United States District Court, D. Utah, Central Division

September 27, 2017

ERSHIGS, INC., a Washington Corporation, Plaintiff,
v.
MIR INDUSTRIAL LLC, a Utah Limited Liability Company Defendant.

          MEMORANDUM DECISION AND ORDER DENYING PLAINTIFF'S MOTION FOR SUMMARY JUDGMENT (ECF NO. 24), AND ORDER TO SHOW CAUSE

          EVELYN J. FURSE, UNITED STATES MAGISTRATE JUDGE.

         Plaintiff Ershigs, Inc. (“Ershigs”) moves the Court[1] for summary judgment on its breach of contract claim against Defendant MIR Industrial LLC (“MIR”). MIR did not file an opposition to Ershigs's Motion for Summary Judgment (“Motion”). However, Ershigs fails to allege facts sufficient to establish the Court's subject matter jurisdiction to hear this case. This failure alone necessitates the denial of Ershigs's Motion. Furthermore, the contract forming the basis for Ershigs's claims against MIR contains a forum selection clause mandating that the parties resolve their disputes in “the courts of the State of Washington located in Whatcom County, ” and a choice of law provision requiring that the contract “be construed in accordance with the laws of the State of Washington.” (Terms & Conditions ¶ 12, ECF Nos. 2-3 & 24-2.) Should Ershigs demonstrate this Court's subject matter jurisdiction, it should prepare to address the issues raised by the forum selection clause and the choice of law provision.

         Accordingly, the Court DENIES Ershigs's Motion and ORDERS Ershigs to SHOW CAUSE why the Court should not dismiss the action for lack of subject matter jurisdiction within fourteen (14) days of this Order.
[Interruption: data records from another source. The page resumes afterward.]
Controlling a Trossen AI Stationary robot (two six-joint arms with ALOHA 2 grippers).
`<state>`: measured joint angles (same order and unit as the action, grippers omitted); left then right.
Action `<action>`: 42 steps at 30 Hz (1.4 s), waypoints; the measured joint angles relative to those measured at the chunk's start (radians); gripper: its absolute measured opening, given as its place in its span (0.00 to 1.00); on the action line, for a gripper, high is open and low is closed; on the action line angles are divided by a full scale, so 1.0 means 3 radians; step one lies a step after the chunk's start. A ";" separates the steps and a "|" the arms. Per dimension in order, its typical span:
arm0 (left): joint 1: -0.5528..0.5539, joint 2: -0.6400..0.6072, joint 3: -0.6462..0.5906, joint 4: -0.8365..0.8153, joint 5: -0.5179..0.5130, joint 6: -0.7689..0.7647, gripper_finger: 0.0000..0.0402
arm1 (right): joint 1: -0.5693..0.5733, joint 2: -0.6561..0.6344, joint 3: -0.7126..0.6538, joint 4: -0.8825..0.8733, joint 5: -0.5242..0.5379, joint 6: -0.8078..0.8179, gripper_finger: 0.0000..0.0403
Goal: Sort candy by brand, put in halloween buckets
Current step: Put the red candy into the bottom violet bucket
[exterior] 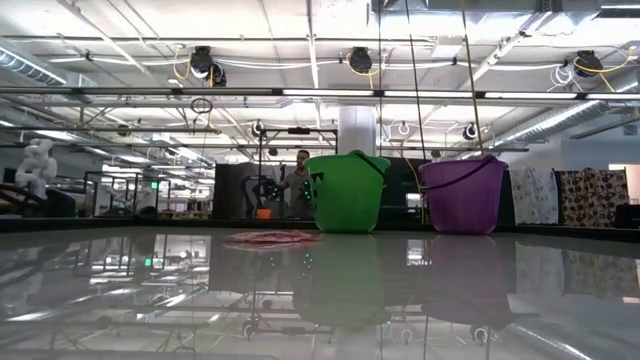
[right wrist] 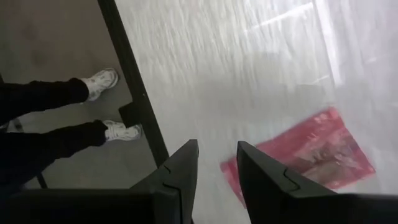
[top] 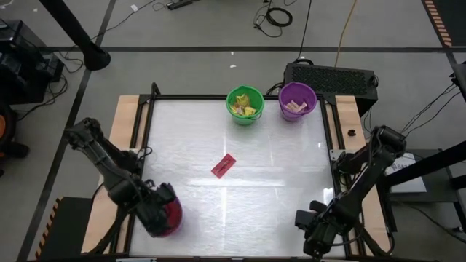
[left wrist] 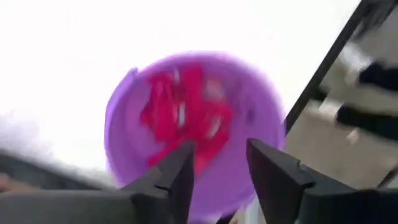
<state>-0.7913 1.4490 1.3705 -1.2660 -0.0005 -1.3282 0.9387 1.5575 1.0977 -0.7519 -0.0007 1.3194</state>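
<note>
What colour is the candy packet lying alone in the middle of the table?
Red: the candy packet shows best in the high view.

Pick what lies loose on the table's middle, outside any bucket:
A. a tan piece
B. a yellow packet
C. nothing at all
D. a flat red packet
D: a single flat red packet lies on the white table, apart from the green bucket and the purple bucket at the far edge.

This was a large industrial robotics lab. Exposed ceiling trusses [exterior: 300, 95] carried strip lights and coiled cables [exterior: 205, 65], loose cords [top: 277, 16] trailed over the taped concrete floor [top: 218, 29], and a framed white tabletop [top: 240, 196] stood among other rigs and curtained bays [exterior: 590, 195].
</note>
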 joint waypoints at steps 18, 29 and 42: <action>0.0901 0.1160 0.0005 0.4491 -0.1765 0.3191 0.43 | 0.0457 -0.0049 0.0000 -0.0495 0.0240 0.0941 0.26; 0.1354 0.2955 0.1689 0.4646 -0.0789 0.3771 0.43 | 0.0627 -0.0046 0.0000 -0.0453 0.0260 0.1407 0.26; 0.1561 0.4014 0.3295 0.4091 -0.0604 0.3835 0.43 | 0.0937 -0.0044 0.0000 -0.0352 0.0260 0.1879 0.26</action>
<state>-0.3230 2.6532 2.3591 -0.0387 -0.1817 -0.1776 1.2200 1.5444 1.0977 -0.8575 0.0774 1.8832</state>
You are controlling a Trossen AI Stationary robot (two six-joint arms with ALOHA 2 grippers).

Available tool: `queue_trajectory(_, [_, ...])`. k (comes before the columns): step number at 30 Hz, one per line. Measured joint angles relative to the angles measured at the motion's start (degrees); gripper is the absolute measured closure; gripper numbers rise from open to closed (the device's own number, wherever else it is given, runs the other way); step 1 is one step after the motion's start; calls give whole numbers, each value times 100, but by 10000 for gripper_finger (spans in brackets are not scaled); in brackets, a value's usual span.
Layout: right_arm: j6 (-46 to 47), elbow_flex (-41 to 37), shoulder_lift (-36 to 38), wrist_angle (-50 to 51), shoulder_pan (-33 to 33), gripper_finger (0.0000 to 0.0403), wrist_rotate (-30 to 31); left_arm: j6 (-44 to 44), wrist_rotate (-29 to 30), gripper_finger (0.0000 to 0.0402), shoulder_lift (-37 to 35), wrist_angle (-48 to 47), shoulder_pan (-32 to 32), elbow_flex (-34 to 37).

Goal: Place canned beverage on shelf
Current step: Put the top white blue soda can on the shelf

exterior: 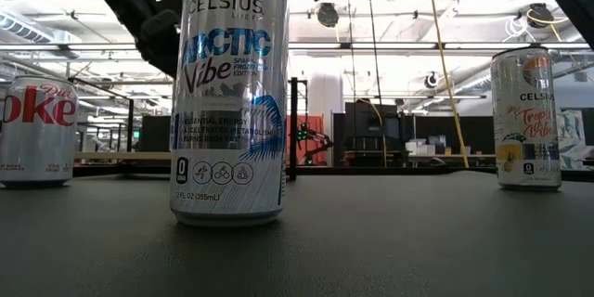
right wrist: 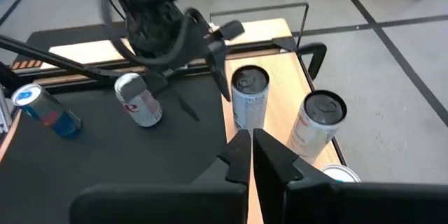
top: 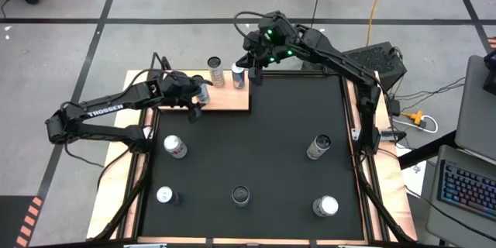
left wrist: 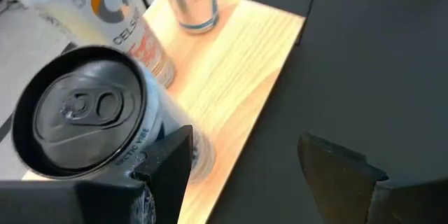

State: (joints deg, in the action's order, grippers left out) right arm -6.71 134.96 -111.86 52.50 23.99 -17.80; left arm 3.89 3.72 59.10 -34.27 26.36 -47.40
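Nearest the low camera, a tall Celsius can point(exterior: 227, 102) stands on the black mat point(top: 263, 147) of the table, with a Diet Coke can point(exterior: 37, 130) and another slim can point(exterior: 526, 121) farther back on either side. These are spare stock, well apart from the work. The action is at the shelf point(top: 232, 99), at the far left corner of the mat. There the left end effector point(left wrist: 245, 147) hangs over the board's near edge, its jaws partly open with nothing between them. The black-topped can point(left wrist: 77, 112) stands upright on the wood just outside one finger point(left wrist: 168, 168), beside an orange-lettered can point(left wrist: 133, 35) and a blue one point(left wrist: 189, 0). This looks like the release stage, with the beverage already set down and let go. The right end effector point(right wrist: 250, 140) is closed and empty, waiting above the shelf's other end. The next move calls for the left arm to draw straight back and up. The finger sits so close to the can that any sideways drift could tip it into its neighbours.
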Motion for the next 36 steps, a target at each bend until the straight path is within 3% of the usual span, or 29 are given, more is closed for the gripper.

         SUMMARY JUDGMENT STANDARD

         Under Federal Rule of Civil Procedure 56(a), courts grant summary judgment if the movant shows no genuine dispute as to any material fact exists, and “the movant is entitled to judgment as a matter of law.” The party moving for “summary judgment always bears the initial responsibility of informing the district court of the basis for its motion, and identifying those portions of [the record], which it believes demonstrate the absence of a genuine issue of material fact.” Celotex Corp. v. Catrett, 477 U.S. 317, 323 (1986) (internal quotations omitted). Courts grant summary judgment “only when the moving party has met its burden of production” under Rule 56. Reed v. Bennett, 312 F.3d 1190, 1194 (10th Cir. 2002).
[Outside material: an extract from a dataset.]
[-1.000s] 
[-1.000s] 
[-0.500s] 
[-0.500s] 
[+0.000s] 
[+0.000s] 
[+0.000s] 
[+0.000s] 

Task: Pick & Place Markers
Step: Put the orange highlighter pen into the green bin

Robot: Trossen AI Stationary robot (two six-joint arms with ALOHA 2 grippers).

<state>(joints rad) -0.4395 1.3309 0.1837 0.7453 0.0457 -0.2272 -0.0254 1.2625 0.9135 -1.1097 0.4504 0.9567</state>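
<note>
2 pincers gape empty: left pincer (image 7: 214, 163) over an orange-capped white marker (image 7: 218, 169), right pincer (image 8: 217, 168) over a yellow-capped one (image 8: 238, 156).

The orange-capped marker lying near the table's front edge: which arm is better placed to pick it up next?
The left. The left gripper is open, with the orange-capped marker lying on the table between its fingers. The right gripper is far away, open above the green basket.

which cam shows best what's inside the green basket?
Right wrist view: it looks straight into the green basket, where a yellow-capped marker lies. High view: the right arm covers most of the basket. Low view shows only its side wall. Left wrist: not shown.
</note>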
         A court must make this determination even where, as in this case, a party fails to respond to a motion for summary judgment. “[A] party's failure to file a response to a summary judgment motion is not, by itself, a sufficient basis on which to enter judgment against the party.” Reed, 312 F.3d at 1195. “If the nonmoving party fails to respond, the district court may not grant the motion without first examining the moving party's submission to determine if it has met its initial burden of demonstrating that no material issues of fact remain for trial and the moving party is entitled to judgment as a matter of law.” Id. at 1194-95. “If the evidence produced in support of the summary judgment motion does not meet this burden, ‘summary judgment must be denied even if no opposing evidentiary matter is presented.'” Id. at 1194 (emphasis in original) (quoting Adickes v. S. H. Kress & Co., 398 U.S. 144, 160 (1970)).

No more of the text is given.